The road configuration also makes it difficult to see oncoming vehicles.

Ostrem claims the driver of the SUV was making a left turn at the intersection, which blocked Roper’s view of vehicles in the left lane.

Roper was travelling at 83 mph when the Ford Focus, which had three people in it, began to swerve to the left.

Roper failed to slow down in time to avoid a collision and hit the Ford at about 55 miles per hour.

The force of the impact pushed Roper’s patrol car and the Ford into a Toyota RAV4 that had two people inside.

Ostrem said the driver of the Ford described the Roper’s speed as a “rocket,” and several witnesses said the police car was traveling extremely fast, with no emergency lights or siren to warn others.

As a result of the collision, Flores died from blunt force trauma that was inflicted on her while in the back seat of the Ford.
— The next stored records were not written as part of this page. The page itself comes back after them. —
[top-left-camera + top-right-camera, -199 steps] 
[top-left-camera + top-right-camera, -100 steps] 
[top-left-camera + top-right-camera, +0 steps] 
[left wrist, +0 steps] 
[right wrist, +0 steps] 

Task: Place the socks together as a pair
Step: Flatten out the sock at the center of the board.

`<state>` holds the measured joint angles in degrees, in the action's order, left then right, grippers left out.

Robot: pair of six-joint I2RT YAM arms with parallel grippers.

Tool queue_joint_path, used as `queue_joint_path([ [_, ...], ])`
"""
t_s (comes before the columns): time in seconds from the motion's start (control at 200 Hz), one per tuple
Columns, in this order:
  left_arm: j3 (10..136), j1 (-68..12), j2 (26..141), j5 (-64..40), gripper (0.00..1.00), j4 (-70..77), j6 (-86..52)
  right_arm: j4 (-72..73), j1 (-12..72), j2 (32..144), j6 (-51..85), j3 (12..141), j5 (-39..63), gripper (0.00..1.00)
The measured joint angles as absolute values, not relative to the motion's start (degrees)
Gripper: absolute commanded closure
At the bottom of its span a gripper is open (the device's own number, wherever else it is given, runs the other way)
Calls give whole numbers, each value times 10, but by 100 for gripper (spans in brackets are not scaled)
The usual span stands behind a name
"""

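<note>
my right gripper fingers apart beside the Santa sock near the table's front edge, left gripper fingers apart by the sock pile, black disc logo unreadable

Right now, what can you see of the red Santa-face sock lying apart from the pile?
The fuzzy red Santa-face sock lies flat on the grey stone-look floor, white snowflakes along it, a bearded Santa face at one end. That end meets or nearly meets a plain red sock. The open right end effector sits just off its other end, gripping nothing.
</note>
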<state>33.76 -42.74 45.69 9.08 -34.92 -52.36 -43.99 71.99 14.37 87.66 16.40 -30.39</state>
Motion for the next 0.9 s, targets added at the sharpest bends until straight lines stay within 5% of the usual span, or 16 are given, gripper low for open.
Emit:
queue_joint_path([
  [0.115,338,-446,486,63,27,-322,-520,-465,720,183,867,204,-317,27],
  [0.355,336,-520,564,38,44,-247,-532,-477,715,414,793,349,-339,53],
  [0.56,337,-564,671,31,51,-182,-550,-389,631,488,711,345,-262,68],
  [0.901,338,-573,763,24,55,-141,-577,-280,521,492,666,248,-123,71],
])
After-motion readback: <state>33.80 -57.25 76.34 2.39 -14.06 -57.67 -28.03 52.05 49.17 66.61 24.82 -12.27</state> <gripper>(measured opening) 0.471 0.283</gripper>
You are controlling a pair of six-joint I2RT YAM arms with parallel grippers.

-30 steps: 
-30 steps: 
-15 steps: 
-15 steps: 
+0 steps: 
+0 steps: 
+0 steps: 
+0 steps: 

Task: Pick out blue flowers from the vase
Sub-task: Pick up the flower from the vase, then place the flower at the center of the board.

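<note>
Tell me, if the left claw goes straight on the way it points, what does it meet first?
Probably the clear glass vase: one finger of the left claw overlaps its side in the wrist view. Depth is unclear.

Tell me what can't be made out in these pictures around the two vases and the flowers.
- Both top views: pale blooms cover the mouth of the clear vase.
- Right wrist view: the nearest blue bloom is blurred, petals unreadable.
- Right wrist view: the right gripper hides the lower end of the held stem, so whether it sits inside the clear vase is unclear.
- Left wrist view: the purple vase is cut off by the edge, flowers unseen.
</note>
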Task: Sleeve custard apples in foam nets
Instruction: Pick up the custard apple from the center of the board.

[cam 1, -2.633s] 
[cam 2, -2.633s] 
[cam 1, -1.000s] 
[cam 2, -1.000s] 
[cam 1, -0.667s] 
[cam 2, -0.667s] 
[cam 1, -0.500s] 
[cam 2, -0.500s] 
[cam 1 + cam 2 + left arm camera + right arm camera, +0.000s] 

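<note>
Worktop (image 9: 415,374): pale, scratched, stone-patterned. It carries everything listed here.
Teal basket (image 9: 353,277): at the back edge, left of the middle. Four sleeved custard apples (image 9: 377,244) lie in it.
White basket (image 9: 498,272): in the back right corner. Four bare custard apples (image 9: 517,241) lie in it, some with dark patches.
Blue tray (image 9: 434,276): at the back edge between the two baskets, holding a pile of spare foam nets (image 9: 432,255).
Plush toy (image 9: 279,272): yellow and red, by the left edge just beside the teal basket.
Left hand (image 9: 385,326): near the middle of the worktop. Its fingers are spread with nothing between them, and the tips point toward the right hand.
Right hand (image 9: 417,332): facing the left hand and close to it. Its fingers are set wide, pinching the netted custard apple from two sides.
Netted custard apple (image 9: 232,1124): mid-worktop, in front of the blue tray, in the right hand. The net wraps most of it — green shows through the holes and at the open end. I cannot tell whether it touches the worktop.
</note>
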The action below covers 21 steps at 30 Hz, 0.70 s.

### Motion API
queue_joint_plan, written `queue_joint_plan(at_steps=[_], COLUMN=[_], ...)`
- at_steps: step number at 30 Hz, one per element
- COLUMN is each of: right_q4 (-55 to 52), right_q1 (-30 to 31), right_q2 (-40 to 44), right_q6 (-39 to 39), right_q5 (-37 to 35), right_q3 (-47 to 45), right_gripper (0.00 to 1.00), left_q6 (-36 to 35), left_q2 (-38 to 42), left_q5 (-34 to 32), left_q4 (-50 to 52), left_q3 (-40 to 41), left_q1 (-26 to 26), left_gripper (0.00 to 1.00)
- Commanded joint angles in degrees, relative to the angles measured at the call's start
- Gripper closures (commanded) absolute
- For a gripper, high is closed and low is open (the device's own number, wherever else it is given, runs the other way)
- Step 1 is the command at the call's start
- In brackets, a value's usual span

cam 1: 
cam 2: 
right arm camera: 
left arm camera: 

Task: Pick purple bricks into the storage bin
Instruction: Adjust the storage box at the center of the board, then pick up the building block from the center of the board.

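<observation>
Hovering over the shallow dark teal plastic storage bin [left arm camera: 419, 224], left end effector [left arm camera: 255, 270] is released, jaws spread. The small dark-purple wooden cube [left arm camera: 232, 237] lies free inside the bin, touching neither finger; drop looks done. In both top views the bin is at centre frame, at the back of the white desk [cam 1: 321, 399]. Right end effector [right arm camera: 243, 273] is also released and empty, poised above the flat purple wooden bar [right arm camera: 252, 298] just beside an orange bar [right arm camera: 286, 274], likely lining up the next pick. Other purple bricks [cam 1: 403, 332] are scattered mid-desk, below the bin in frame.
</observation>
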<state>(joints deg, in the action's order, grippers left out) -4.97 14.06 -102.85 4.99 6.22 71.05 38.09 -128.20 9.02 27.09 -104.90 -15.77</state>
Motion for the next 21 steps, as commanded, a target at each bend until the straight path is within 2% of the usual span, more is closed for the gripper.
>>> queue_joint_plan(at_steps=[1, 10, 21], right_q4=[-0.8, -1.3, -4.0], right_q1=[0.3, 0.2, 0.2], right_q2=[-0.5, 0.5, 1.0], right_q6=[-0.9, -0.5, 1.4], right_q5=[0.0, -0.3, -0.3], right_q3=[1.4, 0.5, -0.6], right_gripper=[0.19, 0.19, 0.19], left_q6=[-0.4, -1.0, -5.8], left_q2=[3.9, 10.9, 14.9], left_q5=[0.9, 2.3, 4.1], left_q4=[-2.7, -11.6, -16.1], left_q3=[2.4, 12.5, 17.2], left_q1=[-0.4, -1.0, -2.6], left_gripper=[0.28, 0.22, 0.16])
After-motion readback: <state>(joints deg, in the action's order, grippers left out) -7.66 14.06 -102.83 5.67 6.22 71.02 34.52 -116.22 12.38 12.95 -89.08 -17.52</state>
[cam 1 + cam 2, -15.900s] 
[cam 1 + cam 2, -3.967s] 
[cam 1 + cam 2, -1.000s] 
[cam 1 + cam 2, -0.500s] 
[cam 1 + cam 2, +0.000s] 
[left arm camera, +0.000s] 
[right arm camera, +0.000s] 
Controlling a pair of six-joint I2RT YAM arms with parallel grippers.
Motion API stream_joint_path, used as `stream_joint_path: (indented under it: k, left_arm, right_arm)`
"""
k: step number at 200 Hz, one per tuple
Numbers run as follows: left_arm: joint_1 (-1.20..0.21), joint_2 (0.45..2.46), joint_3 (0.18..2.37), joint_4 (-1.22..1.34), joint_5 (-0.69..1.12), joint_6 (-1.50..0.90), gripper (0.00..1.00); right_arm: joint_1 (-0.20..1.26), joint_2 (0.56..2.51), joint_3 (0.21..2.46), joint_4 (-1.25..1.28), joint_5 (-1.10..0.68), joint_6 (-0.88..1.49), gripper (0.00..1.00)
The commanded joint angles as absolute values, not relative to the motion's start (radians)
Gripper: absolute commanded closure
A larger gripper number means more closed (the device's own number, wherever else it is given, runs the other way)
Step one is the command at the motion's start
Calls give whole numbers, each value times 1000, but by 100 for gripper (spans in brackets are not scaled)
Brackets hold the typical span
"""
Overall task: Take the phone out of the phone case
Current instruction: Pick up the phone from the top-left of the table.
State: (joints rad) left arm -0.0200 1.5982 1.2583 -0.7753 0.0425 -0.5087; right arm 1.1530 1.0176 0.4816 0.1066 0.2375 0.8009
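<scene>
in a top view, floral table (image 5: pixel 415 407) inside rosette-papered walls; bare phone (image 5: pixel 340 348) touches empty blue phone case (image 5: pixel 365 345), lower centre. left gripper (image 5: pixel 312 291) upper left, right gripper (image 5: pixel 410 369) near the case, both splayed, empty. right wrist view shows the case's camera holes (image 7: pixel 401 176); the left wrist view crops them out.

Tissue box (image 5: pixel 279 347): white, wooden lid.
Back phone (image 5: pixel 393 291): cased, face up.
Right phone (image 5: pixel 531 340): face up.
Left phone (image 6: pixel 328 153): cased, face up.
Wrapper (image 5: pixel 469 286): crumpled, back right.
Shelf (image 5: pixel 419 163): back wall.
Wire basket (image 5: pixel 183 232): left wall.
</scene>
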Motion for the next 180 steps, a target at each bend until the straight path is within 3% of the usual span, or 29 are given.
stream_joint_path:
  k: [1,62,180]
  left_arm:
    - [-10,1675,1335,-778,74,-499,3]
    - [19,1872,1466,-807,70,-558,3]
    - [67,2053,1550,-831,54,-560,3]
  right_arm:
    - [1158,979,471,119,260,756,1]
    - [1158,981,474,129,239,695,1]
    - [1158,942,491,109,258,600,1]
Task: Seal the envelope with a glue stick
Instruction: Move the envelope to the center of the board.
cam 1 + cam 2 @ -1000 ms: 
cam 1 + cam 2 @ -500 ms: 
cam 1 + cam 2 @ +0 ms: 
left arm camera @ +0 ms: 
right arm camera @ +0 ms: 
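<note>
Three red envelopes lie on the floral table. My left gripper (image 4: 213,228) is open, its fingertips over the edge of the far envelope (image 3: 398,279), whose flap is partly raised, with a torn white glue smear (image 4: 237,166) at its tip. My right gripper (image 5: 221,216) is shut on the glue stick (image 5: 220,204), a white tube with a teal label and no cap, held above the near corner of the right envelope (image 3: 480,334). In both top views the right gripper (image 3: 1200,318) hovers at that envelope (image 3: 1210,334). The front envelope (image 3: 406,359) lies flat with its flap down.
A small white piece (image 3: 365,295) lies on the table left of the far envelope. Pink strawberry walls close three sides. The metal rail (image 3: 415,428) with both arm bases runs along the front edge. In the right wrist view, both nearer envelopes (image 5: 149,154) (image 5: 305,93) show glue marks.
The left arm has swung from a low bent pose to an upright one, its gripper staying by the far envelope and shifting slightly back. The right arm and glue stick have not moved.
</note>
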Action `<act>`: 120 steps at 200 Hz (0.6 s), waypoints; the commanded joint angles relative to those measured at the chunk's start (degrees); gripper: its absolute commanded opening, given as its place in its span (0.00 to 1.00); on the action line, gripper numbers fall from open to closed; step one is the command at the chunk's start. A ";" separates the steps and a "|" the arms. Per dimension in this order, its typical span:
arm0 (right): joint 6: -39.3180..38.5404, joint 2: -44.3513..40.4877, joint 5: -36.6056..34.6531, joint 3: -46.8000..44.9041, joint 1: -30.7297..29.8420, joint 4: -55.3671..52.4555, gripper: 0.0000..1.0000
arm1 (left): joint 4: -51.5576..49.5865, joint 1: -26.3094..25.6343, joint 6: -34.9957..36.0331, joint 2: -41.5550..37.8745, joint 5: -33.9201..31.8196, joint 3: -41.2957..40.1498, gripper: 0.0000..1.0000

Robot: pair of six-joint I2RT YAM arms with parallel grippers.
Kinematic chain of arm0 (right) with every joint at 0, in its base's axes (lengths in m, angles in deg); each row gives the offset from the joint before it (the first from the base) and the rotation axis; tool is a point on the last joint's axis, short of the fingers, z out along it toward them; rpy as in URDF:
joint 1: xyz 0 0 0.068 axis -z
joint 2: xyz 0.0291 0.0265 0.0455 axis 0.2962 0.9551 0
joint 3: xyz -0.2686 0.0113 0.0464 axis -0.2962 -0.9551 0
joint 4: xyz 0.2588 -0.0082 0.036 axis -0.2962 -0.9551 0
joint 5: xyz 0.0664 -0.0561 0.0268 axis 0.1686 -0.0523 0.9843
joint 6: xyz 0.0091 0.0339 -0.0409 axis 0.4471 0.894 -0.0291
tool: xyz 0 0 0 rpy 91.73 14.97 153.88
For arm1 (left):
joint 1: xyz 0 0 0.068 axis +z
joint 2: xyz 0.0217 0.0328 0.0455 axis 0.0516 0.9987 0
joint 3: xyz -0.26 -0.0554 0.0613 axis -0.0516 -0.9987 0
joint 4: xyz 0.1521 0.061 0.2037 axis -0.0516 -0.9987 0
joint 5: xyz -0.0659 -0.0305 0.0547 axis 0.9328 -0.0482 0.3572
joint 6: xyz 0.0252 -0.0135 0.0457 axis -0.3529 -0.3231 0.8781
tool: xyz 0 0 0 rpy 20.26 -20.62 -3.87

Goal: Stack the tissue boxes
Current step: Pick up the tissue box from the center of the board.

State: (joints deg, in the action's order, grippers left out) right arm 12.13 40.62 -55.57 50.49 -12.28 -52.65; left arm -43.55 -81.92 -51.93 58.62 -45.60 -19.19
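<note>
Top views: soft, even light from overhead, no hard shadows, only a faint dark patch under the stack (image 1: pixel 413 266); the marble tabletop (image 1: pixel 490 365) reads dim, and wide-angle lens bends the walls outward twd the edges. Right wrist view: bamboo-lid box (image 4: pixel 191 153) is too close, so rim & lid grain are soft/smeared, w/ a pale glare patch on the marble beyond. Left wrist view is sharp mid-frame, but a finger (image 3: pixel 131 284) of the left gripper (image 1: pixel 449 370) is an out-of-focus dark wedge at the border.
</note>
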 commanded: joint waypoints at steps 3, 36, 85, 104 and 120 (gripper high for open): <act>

The driver of the Ford suffered a lacerated liver and a contused kidney, while the other passenger suffered a fractured pelvis, a lacerated kidney and other injuries.

Both people in the RAV4 felt physical pain as a result of the crash, Ostrem said.

A passenger in Roper’s patrol car who was riding with him suffered multiple broken and bruised ribs.

Several weeks later, Roper told crash investigators that he was trying to approach a traffic suspect but said he was not taking part in the pursuit.

He added that he did not know how fast he was going and thought his hazard lights were on.

Investigators determined Roper caused four other crashes due to inattention or speeding, including one in which he drove at 135 mph in a 55 mph zone without using his patrol car’s hazard lights.

Ostrem claims that during the three hours he was on duty before the fatal crash on May 18, Roper drove at speeds of up to 99 miles per hour while trying to pull over drivers for minor traffic violations.

Even though Roper faces several charges, he is on paid leave under his employment agreement with the state police.